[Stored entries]
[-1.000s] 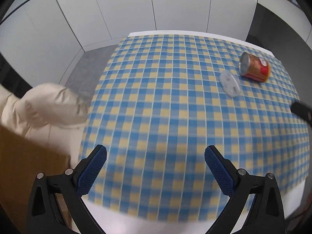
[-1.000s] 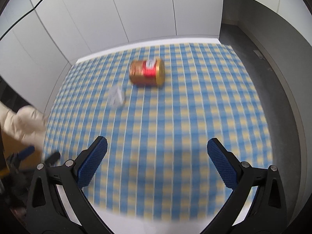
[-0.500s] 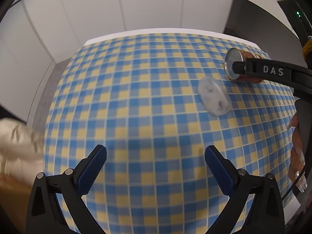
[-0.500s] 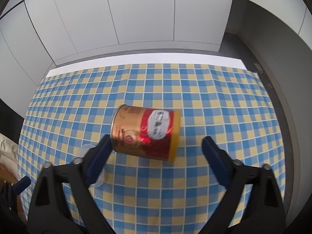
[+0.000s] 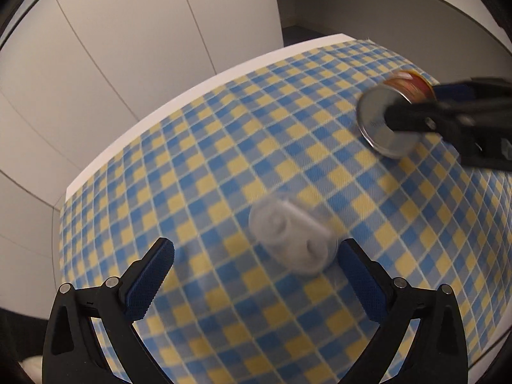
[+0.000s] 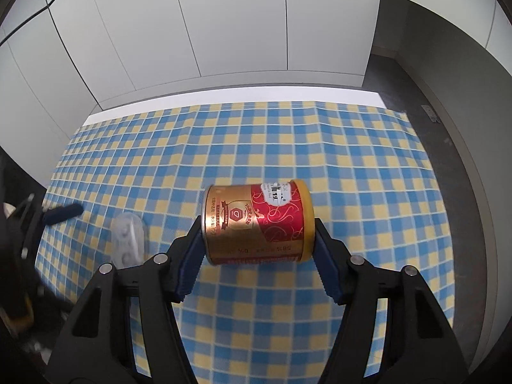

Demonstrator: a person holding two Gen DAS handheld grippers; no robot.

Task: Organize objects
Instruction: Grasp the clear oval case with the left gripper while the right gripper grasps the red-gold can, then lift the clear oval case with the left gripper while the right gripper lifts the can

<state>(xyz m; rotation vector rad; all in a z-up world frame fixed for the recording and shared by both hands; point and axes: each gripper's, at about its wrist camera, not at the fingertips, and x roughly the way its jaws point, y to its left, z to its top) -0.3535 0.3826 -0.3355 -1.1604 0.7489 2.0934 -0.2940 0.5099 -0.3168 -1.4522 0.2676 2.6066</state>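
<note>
Claws first: my right claw (image 6: pixel 256 246) has its pads at the two ends of the tin can (image 6: pixel 256 224), one on the metal end and one on the yellow-rimmed end, so I read it as clamped on the can, which lies on its side across the gap. Whether the can is already off the cloth I cannot tell. My left claw (image 5: pixel 256 268) is spread wide, holding nothing, with the clear plastic lid (image 5: pixel 292 236) lying between its fingers, much nearer the right-hand finger (image 5: pixel 358 272) than the other; blur hides whether they touch. Outward from there, the lid lies flat on the checked tablecloth (image 5: pixel 224 147) that covers the bench (image 6: pixel 224 96), and the can sits well beyond it toward my right. As for progress, I judge the tidying barely begun: the can is gripped, nothing has been set anywhere final, and the lid is not yet grasped. Left to do, I think, is closing on the lid and bringing the two together, perhaps lid onto can
</note>
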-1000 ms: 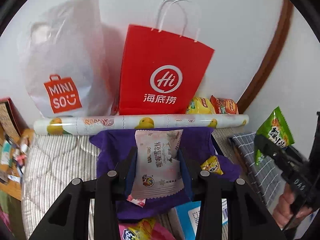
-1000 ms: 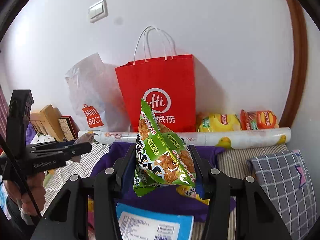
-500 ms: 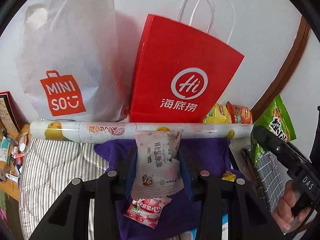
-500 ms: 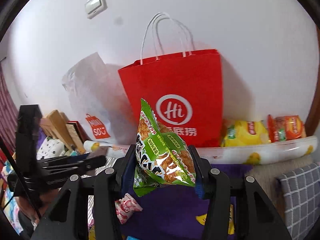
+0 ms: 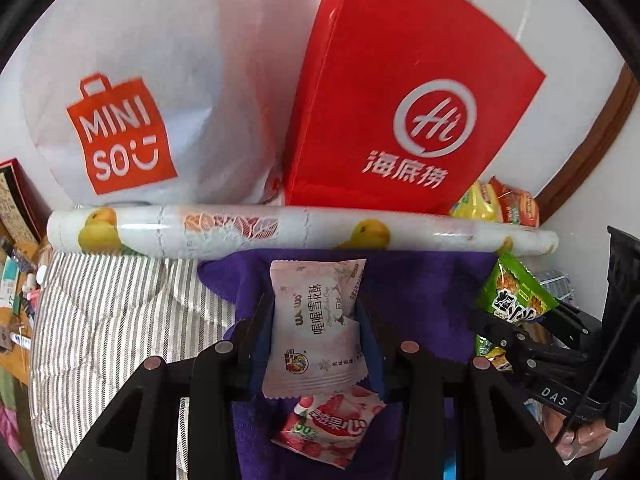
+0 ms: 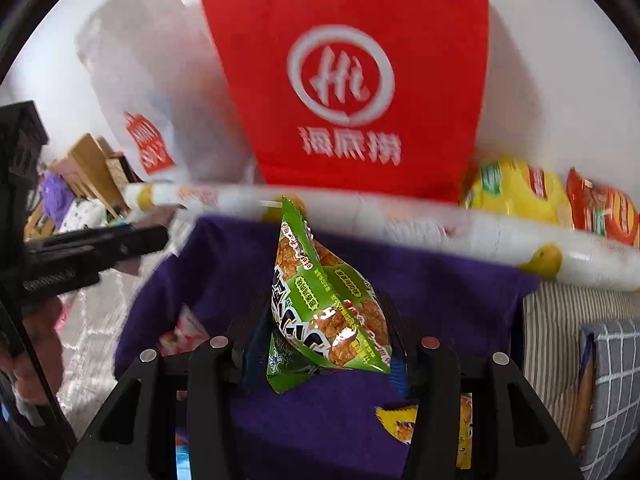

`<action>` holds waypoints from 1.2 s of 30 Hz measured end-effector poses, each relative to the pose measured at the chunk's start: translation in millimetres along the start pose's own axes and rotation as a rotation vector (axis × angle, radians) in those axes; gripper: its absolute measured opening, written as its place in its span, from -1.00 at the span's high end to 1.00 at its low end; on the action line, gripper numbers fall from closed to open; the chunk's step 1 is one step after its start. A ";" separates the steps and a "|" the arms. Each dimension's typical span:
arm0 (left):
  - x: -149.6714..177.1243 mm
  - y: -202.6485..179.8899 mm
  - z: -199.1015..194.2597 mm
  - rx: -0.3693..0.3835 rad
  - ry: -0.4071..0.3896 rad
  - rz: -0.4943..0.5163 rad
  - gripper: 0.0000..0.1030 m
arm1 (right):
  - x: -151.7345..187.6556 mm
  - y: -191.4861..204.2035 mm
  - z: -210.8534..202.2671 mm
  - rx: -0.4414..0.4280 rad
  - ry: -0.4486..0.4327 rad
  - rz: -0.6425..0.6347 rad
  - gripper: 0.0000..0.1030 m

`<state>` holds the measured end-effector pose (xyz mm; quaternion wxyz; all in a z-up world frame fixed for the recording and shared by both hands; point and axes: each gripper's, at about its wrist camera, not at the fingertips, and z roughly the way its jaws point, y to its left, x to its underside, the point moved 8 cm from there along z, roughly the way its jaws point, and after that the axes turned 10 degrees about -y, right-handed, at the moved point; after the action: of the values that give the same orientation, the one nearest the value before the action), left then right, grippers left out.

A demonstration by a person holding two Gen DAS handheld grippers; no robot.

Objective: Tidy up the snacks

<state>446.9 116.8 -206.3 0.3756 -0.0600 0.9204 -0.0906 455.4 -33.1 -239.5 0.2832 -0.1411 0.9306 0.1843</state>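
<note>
My left gripper is shut on a pale pink snack packet, held over the purple cloth. A red strawberry candy packet lies on the cloth just below it. My right gripper is shut on a green pyramid-shaped snack bag, also above the purple cloth. In the left wrist view the right gripper shows at the right edge with the green bag. The left gripper's black body shows at the left of the right wrist view.
A red paper bag and a white plastic bag stand against the wall. A printed roll lies across in front of them. Yellow and orange chip bags sit at the right. Striped bedding spreads left; a checked cushion lies right.
Both grippers have moved forward and down toward the purple cloth and the bags, each still gripping its packet. The bags now loom larger; the strawberry packet sits closer under the left gripper.
</note>
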 end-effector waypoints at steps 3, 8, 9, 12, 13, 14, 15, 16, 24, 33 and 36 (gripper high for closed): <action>8.4 0.8 11.5 -0.003 0.036 -0.009 0.26 | 9.5 -12.1 13.6 0.014 0.054 0.023 0.03; 18.5 -4.0 21.7 -0.020 0.063 0.015 0.26 | 24.0 -24.3 30.5 0.027 0.132 0.066 0.03; 19.4 -4.7 22.6 -0.021 0.064 0.018 0.26 | 25.5 -24.0 31.6 0.026 0.140 0.067 0.03; 22.1 -4.6 24.8 -0.029 0.072 0.022 0.26 | 26.2 -19.7 31.7 0.026 0.144 0.041 0.03; 22.6 -4.2 25.6 -0.030 0.075 0.019 0.26 | 25.8 -18.6 31.6 0.029 0.143 0.033 0.03; 23.2 -3.5 26.1 -0.030 0.077 0.017 0.26 | 25.6 -17.1 31.5 0.033 0.143 0.023 0.03; 23.7 -3.2 26.6 -0.031 0.081 0.016 0.26 | 25.5 -16.0 31.4 0.034 0.144 0.019 0.03; 24.3 -3.4 27.6 -0.033 0.085 0.015 0.26 | 25.5 -14.5 31.2 0.032 0.147 0.014 0.03; 28.4 -2.3 33.4 -0.037 0.112 0.015 0.26 | 19.5 -3.7 25.7 0.011 0.135 -0.010 -0.20; 34.9 -1.4 38.5 -0.030 0.140 -0.002 0.26 | 2.4 -4.6 8.2 0.008 0.072 0.010 -0.25; 35.7 -2.1 40.2 -0.016 0.149 -0.007 0.26 | -6.2 -9.4 -5.1 0.001 0.035 0.029 -0.25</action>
<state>449.8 103.5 -258.3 0.3055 -0.0593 0.9462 -0.0887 461.4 -42.6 -234.5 0.2645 -0.1308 0.9373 0.1855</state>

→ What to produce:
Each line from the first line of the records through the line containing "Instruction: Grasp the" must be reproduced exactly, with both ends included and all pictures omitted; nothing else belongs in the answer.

→ Solution below:
[-1.000s] 
[-1.000s] 
[-0.500s] 
[-0.500s] 
[+0.000s] 
[+0.000s] 

Demonstrator: a person holding two Gen DAS handheld grippers; no robot.

Task: Organize objects
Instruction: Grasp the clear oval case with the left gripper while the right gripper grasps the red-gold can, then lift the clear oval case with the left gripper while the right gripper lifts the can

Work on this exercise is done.